*TASK BRIEF*
Return each line of the material below exactly. Begin at the first and end on the line with "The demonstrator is".

┏━━

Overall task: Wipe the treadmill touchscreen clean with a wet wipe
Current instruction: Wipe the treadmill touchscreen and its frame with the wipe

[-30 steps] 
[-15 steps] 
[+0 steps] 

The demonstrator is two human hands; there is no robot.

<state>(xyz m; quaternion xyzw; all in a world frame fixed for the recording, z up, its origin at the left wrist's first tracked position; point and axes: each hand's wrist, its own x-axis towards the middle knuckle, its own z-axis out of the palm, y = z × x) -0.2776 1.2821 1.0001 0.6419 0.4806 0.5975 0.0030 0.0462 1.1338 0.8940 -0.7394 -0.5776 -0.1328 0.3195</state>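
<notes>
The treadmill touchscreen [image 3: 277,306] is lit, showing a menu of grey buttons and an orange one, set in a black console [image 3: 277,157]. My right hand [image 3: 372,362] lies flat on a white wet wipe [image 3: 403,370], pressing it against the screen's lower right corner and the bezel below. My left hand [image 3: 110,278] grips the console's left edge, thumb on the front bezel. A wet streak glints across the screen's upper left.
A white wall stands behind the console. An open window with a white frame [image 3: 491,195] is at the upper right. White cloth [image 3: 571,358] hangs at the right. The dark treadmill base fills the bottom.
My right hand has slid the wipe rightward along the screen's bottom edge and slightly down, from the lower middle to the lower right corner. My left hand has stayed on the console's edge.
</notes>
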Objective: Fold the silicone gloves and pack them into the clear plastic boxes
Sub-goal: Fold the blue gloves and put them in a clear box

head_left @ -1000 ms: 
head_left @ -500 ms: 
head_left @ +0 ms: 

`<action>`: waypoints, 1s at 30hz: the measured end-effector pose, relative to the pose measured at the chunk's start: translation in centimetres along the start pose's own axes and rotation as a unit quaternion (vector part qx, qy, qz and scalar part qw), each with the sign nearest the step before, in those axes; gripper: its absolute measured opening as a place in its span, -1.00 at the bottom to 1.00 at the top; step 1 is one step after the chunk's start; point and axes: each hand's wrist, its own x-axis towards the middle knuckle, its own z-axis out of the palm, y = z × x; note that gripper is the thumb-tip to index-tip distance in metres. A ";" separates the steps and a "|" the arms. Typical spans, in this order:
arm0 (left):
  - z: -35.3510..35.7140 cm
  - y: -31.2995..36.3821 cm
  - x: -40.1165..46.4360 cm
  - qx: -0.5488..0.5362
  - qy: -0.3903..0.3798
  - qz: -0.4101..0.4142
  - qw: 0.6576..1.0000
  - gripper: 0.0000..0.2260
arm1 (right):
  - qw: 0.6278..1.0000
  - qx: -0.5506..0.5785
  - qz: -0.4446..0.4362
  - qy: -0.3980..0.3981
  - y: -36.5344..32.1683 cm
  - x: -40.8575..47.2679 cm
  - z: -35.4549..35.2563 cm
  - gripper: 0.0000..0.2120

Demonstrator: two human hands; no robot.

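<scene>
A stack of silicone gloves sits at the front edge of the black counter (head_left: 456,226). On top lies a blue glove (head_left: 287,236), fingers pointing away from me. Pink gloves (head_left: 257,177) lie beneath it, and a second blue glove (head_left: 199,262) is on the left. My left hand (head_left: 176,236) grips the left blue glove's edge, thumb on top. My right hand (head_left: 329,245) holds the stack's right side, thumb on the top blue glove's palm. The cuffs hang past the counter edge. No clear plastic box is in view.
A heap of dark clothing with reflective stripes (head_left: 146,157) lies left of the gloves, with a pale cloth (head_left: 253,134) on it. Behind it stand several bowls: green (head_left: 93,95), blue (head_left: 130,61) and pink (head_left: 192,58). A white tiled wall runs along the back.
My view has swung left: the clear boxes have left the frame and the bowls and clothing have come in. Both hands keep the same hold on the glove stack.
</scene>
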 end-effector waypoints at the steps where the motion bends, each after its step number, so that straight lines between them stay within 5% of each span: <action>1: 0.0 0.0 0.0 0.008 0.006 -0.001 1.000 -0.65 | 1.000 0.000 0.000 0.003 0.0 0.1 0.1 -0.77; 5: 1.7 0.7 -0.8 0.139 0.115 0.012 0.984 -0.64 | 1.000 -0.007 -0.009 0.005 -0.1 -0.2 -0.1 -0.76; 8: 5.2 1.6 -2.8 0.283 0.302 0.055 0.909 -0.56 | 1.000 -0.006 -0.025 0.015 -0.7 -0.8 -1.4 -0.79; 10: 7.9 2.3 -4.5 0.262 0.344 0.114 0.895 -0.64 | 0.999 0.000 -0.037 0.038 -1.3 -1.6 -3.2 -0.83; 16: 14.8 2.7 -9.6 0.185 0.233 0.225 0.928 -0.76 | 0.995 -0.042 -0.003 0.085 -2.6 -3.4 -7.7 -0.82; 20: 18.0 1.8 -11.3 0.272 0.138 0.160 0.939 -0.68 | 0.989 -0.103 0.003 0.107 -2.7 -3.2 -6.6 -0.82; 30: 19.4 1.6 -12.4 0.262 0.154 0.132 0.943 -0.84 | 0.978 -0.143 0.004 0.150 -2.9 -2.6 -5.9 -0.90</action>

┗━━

*RESPONSE BELOW*
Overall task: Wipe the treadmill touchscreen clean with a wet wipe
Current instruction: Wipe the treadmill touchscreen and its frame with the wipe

[-30 steps] 
[-15 steps] 
[+0 steps] 

The demonstrator is two human hands; there is no robot.

The output contains the complete answer to the exercise.